### Work request
From the line with "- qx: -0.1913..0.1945" through the line with "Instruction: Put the", repeat the entries verbatim, both end lines included, and add nothing.

### Source material
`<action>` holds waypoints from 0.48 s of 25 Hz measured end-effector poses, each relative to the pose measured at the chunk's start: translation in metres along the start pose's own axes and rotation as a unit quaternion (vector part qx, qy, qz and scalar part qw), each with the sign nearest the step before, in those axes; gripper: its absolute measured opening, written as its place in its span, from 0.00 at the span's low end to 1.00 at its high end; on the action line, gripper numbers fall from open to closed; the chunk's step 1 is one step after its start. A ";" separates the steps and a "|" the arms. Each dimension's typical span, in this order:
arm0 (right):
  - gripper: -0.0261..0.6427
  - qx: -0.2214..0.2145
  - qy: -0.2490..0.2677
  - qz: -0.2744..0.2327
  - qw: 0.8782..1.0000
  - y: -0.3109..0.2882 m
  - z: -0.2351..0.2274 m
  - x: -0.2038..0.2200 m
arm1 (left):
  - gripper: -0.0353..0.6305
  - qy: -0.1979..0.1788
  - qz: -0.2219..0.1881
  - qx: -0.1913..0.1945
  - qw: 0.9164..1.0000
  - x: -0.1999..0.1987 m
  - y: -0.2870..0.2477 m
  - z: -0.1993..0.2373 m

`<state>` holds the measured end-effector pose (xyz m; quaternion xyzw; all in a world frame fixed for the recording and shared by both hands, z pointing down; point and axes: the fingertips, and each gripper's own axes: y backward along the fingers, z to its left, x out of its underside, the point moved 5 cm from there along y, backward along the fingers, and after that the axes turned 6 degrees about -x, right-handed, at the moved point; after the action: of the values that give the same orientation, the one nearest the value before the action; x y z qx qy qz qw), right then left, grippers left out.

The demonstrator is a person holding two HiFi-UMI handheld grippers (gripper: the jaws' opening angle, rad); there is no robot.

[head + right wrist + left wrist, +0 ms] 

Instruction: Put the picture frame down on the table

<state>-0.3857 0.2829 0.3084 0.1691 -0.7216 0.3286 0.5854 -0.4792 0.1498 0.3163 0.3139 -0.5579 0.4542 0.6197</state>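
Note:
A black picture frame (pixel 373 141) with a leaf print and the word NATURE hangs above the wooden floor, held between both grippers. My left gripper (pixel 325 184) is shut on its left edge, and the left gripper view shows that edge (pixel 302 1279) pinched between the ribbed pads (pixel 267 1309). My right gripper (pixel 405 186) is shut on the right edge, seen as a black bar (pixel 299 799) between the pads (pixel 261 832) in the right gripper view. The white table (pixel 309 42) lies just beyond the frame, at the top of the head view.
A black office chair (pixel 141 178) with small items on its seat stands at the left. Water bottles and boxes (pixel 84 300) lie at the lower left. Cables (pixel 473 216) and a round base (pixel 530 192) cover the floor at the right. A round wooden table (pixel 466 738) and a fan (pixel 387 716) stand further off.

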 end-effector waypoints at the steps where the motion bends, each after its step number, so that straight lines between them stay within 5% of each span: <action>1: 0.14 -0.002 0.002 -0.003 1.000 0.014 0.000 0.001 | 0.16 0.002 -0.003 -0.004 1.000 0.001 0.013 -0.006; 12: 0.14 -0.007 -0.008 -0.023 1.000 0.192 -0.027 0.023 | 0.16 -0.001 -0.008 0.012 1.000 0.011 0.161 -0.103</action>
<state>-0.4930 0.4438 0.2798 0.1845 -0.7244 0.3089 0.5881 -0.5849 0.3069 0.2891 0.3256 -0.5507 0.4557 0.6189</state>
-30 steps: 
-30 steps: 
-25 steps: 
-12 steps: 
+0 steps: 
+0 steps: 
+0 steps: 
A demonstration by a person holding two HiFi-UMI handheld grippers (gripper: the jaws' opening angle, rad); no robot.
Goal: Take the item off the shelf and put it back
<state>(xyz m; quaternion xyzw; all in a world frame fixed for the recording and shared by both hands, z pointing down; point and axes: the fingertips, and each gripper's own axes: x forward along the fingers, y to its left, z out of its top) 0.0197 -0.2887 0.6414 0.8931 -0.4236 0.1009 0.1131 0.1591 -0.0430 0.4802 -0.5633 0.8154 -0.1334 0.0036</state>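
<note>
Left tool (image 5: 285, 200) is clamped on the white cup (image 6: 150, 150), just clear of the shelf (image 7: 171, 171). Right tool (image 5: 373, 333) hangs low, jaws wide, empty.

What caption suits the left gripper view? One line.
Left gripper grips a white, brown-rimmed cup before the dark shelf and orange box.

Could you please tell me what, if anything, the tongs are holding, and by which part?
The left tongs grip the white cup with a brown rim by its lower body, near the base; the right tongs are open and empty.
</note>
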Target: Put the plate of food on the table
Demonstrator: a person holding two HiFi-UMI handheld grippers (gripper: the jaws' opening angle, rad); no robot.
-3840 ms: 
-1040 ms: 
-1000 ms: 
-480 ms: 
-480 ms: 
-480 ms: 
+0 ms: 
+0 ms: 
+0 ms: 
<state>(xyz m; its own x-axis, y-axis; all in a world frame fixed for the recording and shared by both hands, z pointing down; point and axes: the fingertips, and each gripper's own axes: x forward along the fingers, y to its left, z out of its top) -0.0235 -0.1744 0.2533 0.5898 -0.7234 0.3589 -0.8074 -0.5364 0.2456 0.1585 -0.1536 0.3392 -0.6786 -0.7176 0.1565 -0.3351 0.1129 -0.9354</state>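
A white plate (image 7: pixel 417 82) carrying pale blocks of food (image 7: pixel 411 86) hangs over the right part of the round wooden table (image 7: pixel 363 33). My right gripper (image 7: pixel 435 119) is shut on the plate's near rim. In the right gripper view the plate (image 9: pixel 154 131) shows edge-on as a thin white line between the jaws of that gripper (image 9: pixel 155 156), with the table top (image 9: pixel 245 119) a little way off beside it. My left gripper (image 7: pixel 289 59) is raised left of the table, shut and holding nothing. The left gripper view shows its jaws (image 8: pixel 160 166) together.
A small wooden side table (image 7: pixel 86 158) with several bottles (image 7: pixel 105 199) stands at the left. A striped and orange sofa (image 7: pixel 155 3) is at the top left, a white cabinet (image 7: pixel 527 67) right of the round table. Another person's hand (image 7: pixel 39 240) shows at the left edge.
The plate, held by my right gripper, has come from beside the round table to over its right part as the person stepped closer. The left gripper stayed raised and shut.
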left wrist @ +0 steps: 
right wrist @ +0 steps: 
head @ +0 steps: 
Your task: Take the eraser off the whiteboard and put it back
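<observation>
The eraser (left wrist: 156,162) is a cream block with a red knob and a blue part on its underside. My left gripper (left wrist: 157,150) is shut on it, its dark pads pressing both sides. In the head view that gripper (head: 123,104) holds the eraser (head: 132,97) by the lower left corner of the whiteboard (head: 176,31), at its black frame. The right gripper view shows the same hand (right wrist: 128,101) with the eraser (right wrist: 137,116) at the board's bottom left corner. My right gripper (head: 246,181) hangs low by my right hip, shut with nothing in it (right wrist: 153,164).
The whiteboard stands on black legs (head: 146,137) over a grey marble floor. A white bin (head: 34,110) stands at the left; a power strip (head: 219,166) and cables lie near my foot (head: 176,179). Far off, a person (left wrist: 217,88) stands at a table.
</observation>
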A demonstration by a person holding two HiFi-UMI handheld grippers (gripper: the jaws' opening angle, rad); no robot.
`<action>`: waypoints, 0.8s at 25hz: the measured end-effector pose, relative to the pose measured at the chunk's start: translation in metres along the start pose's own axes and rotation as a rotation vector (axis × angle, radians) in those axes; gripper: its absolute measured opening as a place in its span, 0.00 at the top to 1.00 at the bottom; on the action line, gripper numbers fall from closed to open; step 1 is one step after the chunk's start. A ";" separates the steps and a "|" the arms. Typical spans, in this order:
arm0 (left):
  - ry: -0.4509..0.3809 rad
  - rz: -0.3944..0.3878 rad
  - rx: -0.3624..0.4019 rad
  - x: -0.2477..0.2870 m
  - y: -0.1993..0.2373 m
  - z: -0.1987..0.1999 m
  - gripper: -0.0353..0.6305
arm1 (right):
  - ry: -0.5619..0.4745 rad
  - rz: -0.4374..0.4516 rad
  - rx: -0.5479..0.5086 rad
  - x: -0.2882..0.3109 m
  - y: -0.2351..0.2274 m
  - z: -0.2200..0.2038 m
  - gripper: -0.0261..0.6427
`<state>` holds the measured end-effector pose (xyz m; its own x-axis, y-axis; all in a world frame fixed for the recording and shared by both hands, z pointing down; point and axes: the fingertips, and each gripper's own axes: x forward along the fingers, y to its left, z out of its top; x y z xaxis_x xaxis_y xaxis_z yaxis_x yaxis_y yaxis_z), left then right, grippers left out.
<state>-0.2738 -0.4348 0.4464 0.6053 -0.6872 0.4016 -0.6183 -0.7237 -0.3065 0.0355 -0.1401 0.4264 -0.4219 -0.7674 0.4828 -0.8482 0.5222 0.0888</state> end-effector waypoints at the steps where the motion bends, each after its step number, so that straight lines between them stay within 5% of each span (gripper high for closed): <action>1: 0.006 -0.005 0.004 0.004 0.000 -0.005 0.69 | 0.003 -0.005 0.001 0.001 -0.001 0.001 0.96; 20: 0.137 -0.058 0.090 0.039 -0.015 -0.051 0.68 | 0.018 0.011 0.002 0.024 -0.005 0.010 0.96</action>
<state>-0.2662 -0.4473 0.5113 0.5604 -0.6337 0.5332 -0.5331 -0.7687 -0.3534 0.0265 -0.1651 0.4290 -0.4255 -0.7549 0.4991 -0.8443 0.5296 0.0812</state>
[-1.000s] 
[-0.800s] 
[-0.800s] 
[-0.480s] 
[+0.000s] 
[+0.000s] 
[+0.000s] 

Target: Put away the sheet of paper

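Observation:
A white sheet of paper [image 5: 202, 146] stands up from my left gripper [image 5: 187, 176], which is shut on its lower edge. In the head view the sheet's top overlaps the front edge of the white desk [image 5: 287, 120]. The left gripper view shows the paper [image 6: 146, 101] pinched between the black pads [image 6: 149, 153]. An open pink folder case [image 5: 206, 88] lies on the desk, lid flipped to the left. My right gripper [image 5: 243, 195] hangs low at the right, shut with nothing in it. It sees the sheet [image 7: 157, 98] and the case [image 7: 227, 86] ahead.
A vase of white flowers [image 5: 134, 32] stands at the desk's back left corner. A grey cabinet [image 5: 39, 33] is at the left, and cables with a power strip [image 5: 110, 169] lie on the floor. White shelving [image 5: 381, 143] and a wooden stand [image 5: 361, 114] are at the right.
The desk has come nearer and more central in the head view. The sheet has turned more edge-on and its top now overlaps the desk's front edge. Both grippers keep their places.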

### Response to the task
  - qx: -0.1913..0.1945
  - qw: 0.9164..1.0000
  - x: -0.1999..0.1987 m
  - y: -0.2870..0.2477 m
  - z: -0.1993..0.2373 m

`<state>` holds the measured end-effector pose (xyz m; quaternion xyzw; all in a world frame fixed for the recording and shared by both hands, z pointing down; point and axes: the fingertips, and each gripper's own axes: y backward along the fingers, z to its left, x out of its underside, the point moved 5 cm from there along y, backward along the fingers, and after that the axes turned 6 degrees about -x, right-handed, at the moved point; after the action: of the values that give the same orientation, the one nearest the value before the action; x y z qx qy qz qw), right then left, grippers left out.

The demonstrator is a person holding two HiFi-UMI handheld grippers (gripper: the jaws' opening angle, rad); there is no robot.

[head + right wrist + left wrist, +0 ms] 

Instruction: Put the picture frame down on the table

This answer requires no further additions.